### [Stored data]

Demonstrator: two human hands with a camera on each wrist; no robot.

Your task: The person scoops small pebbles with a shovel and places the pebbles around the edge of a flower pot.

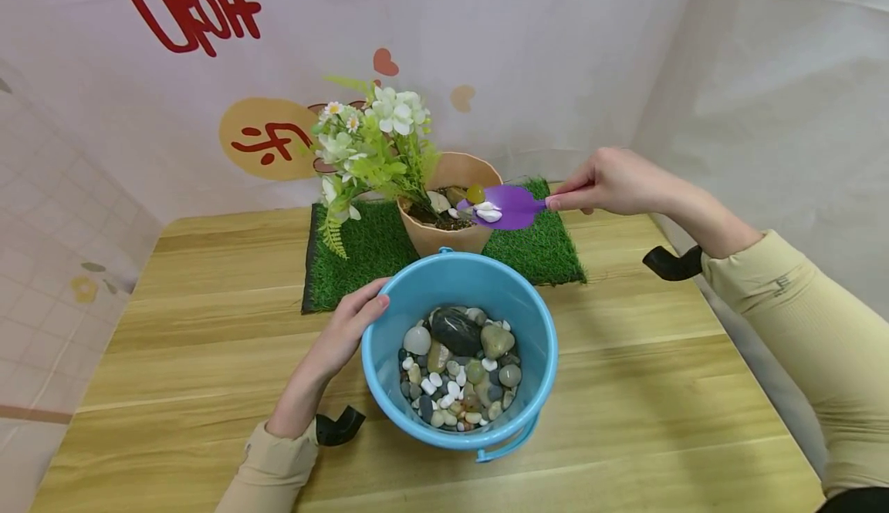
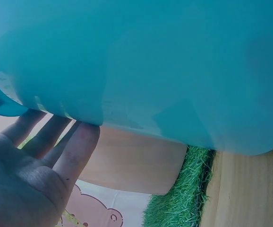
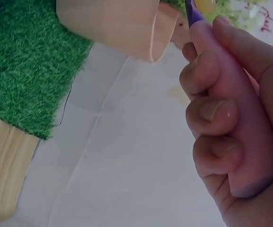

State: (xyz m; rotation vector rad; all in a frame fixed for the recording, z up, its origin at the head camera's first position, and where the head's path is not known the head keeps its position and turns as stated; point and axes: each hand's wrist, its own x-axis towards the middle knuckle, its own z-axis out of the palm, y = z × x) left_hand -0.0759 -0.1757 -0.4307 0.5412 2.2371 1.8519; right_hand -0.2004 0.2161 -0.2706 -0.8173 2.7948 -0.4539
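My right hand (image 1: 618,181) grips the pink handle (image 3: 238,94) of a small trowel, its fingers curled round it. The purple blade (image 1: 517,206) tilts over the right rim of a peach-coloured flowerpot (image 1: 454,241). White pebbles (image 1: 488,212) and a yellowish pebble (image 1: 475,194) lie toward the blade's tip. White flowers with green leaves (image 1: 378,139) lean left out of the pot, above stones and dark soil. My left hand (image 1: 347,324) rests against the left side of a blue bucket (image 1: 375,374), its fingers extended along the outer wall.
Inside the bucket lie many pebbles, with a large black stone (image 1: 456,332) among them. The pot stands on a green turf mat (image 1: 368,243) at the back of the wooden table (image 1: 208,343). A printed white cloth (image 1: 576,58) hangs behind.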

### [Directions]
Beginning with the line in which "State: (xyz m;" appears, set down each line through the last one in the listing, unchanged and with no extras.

### [Response]
State: (xyz m; rotation vector rad; all in a frame fixed for the recording, z up, its origin at the head camera's first position, and where the head's path is not known the head keeps its position and turns as stated; point and axes: each hand's wrist, its own x-axis towards the middle knuckle, its own z-axis out of the palm, y = z × x) left_hand -0.0759 -0.1757 -0.4307 0.5412 2.2371 1.8519; right_hand -0.2004 0.2161 -0.2706 -0.8173 2.7948 -0.4539
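My right hand (image 1: 618,181) grips the pink handle (image 3: 238,94) of a small trowel, its fingers curled round it. The purple blade (image 1: 517,206) tilts over the right rim of a peach-coloured flowerpot (image 1: 454,241). White pebbles (image 1: 488,212) and a yellowish pebble (image 1: 475,194) lie toward the blade's tip. White flowers with green leaves (image 1: 378,139) lean left out of the pot, above stones and dark soil. My left hand (image 1: 347,324) rests against the left side of a blue bucket (image 1: 375,374), its fingers extended along the outer wall.
Inside the bucket lie many pebbles, with a large black stone (image 1: 456,332) among them. The pot stands on a green turf mat (image 1: 368,243) at the back of the wooden table (image 1: 208,343). A printed white cloth (image 1: 576,58) hangs behind.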

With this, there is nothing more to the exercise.